## Task:
Please keep to the lines below from the one with "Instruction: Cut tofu" through the one with "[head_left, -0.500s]", and restate them word for word, ends included.

▼▼▼

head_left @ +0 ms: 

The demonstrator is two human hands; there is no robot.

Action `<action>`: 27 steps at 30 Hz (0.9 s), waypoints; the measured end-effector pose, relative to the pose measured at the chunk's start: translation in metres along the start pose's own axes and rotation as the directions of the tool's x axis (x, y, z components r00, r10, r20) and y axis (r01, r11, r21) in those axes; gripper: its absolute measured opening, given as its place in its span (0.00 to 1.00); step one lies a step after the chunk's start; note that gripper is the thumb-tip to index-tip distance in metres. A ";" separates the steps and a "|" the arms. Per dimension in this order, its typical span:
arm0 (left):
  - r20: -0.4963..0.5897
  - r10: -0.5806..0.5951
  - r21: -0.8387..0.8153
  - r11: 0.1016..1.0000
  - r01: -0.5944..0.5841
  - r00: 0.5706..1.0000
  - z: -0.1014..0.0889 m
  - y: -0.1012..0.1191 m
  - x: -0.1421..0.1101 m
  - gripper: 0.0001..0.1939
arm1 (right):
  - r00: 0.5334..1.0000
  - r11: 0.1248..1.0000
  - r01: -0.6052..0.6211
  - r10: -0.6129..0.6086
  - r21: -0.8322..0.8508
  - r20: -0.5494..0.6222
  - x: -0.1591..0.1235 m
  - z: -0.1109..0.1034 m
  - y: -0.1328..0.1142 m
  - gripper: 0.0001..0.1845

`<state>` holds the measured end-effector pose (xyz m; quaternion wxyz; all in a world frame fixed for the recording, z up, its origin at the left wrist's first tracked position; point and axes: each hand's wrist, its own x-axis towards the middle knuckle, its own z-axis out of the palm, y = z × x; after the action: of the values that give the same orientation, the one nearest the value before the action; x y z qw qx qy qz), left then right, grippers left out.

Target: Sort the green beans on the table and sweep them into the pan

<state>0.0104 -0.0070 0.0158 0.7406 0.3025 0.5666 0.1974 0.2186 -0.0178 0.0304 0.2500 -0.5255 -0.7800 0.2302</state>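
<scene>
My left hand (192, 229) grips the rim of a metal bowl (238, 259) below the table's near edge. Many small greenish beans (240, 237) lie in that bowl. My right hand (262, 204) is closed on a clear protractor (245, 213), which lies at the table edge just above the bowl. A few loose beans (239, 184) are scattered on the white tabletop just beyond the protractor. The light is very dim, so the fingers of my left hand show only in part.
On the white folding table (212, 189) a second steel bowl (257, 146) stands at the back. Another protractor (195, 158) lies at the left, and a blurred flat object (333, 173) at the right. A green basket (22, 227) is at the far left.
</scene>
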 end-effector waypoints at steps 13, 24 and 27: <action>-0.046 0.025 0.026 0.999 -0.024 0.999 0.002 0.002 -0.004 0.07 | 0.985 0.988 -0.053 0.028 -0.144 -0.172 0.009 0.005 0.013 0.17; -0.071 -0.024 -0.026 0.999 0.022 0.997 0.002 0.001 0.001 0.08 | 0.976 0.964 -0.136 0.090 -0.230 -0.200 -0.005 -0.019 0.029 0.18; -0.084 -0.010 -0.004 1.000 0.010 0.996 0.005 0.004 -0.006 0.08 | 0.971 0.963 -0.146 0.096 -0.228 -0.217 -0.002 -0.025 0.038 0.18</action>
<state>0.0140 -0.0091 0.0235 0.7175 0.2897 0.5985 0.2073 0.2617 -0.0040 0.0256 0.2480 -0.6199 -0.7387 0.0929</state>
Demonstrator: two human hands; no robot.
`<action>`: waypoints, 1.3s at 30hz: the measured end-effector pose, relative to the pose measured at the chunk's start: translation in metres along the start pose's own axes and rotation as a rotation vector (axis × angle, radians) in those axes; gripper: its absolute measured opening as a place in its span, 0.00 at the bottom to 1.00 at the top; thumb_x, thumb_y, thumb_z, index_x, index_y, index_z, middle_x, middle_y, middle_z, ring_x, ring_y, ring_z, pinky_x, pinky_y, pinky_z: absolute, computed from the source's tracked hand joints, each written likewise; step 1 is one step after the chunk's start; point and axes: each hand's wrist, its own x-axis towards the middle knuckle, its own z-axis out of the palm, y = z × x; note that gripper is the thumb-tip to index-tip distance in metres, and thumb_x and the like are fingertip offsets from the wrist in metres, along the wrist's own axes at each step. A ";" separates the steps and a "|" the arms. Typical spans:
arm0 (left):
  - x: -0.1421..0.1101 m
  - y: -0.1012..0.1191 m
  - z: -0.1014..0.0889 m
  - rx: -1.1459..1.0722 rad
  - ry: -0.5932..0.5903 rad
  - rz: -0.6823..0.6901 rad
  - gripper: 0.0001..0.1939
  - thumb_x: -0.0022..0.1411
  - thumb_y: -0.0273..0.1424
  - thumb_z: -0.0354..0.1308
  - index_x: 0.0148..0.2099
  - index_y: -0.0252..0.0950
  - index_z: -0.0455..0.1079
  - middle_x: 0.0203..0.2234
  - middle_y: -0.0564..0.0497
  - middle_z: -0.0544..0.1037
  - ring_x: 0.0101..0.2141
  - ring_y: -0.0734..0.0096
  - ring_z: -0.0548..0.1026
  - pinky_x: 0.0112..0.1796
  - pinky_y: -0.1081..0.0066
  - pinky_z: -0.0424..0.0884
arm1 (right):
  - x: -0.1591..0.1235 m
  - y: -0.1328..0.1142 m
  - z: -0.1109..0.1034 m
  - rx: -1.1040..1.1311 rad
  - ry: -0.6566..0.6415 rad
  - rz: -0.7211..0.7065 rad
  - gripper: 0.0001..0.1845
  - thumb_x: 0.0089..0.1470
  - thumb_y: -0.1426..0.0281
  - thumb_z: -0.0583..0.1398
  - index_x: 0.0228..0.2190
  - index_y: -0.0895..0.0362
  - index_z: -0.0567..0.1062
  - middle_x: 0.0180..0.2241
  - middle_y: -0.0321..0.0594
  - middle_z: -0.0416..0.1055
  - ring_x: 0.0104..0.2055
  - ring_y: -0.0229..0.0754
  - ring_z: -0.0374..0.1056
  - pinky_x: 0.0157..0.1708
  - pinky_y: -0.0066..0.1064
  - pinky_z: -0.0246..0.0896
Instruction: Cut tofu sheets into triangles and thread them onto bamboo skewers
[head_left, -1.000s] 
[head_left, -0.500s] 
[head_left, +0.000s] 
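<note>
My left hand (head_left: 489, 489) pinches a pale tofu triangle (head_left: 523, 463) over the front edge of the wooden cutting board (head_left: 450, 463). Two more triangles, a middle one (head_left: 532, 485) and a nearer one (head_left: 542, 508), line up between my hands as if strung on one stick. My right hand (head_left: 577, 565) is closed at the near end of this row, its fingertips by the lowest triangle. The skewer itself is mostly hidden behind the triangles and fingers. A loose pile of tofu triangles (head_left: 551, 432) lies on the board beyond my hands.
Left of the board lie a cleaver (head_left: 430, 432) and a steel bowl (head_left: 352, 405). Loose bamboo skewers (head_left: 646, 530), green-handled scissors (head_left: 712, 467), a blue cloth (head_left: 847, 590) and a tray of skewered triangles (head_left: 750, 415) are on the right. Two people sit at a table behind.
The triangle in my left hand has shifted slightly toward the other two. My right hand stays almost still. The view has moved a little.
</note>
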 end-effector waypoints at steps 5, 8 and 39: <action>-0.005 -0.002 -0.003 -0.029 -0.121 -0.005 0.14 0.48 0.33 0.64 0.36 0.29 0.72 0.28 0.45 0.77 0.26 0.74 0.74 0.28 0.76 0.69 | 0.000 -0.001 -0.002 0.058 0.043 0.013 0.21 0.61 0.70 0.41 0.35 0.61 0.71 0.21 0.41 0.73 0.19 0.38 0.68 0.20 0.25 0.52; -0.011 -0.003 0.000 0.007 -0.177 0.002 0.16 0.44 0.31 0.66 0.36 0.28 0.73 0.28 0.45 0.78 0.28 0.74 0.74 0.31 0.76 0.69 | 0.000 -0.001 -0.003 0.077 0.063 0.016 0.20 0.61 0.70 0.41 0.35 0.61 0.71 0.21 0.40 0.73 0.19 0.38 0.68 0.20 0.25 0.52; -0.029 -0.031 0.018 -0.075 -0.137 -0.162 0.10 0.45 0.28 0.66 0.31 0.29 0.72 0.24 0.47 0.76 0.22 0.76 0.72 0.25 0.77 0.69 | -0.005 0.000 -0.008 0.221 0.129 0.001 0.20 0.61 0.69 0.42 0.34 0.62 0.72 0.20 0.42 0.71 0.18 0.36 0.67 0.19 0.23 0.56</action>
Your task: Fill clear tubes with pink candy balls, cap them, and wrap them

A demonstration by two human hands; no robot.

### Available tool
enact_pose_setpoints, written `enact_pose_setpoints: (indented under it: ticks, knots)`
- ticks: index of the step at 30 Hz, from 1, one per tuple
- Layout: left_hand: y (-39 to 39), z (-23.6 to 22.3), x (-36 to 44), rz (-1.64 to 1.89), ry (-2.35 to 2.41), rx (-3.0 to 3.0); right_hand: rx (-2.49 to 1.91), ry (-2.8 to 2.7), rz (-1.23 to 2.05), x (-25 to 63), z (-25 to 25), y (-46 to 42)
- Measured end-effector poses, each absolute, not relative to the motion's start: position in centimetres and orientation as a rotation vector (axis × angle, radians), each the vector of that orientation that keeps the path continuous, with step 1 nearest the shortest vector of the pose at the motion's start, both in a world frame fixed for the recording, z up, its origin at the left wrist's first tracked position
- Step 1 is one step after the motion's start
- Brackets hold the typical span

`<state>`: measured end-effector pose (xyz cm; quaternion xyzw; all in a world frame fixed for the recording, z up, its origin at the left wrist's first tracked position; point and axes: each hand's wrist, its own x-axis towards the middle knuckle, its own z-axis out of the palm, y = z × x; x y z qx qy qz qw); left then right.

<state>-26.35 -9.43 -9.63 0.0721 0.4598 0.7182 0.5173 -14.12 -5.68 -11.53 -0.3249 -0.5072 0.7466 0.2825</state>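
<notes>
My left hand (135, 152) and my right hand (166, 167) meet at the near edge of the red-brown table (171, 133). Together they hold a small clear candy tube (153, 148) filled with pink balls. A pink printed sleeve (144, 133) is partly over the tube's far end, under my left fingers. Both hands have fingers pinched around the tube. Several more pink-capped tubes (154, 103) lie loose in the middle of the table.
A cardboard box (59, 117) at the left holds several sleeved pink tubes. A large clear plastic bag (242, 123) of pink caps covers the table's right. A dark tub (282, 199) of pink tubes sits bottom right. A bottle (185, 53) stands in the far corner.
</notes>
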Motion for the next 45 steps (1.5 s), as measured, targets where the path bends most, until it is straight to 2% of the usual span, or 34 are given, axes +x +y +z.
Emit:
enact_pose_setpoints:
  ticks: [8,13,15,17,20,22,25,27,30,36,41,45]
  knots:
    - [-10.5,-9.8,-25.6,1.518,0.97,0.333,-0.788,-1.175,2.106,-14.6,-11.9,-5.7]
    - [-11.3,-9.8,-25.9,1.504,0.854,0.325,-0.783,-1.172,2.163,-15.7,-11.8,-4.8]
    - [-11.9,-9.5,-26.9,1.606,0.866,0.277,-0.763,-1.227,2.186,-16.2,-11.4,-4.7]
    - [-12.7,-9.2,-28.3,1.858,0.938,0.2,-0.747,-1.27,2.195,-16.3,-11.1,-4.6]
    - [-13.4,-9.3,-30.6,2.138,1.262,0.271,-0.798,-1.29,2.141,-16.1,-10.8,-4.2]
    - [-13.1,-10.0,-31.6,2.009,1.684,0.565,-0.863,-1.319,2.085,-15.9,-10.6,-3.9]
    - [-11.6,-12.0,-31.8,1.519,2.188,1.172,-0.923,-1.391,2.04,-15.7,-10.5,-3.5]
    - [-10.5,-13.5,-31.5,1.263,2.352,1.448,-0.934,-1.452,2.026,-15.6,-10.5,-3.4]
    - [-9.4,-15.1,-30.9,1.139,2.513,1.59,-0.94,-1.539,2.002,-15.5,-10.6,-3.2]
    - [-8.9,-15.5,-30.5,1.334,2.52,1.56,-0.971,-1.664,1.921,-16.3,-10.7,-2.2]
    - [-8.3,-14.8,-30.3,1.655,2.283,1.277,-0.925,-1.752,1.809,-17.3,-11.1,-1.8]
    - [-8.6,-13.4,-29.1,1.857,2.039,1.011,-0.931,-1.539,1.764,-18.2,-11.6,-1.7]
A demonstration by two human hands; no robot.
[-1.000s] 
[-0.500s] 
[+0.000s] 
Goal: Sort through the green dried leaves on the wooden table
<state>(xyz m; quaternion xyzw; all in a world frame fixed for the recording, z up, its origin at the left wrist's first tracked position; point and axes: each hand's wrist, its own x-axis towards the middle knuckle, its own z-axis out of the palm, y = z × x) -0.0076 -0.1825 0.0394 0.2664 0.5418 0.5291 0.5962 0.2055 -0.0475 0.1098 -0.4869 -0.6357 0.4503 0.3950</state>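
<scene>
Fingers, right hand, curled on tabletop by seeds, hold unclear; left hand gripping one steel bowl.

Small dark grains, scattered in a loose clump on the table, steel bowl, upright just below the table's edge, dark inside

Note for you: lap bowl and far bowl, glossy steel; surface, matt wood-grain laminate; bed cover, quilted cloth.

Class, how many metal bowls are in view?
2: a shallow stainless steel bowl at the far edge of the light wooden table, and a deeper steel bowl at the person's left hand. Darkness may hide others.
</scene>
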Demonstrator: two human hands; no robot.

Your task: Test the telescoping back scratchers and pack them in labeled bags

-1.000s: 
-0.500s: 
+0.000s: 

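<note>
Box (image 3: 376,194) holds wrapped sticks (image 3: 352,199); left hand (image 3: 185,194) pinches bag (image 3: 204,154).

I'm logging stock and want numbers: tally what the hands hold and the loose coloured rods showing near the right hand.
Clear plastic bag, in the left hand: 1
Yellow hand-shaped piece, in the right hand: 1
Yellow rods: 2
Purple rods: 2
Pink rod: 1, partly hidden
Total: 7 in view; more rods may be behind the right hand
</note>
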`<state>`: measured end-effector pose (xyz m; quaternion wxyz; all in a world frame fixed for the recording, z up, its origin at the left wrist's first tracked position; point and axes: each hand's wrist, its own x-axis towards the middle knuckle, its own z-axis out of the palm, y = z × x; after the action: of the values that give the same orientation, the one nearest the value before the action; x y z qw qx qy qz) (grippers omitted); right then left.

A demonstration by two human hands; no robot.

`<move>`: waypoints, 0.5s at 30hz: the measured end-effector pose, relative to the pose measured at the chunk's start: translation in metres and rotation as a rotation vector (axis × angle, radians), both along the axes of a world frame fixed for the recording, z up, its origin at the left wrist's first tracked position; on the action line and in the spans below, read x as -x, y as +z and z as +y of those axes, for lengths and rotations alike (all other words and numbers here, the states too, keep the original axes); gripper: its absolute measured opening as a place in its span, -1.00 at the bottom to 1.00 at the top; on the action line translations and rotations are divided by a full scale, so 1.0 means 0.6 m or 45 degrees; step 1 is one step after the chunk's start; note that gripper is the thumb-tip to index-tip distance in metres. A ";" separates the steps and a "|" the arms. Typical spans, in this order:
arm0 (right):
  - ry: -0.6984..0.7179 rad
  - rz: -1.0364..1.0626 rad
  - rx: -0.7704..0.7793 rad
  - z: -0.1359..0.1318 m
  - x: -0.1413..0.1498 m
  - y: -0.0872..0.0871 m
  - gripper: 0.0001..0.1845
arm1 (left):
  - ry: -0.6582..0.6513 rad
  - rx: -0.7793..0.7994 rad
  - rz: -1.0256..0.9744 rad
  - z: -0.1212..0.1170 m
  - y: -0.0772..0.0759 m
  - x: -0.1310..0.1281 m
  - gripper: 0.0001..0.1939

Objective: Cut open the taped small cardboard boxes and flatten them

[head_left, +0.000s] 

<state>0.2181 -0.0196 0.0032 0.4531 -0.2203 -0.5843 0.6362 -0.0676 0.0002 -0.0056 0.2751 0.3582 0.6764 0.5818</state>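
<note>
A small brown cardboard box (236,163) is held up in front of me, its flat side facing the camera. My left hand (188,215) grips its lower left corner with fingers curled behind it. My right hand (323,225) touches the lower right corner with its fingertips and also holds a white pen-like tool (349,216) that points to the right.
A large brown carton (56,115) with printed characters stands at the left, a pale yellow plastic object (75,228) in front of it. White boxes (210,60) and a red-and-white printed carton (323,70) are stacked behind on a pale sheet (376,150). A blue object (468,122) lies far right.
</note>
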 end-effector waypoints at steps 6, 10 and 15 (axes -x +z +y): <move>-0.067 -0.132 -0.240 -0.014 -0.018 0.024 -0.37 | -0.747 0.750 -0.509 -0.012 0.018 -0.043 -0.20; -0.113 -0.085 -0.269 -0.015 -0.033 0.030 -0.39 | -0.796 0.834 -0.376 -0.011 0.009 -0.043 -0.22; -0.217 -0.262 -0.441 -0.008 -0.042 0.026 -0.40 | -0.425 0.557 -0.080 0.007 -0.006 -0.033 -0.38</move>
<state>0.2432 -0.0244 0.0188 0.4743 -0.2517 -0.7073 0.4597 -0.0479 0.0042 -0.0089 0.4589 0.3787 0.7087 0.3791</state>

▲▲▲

## Response to the task:
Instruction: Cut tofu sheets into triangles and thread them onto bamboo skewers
[head_left, -1.000s] 
[head_left, -0.500s] 

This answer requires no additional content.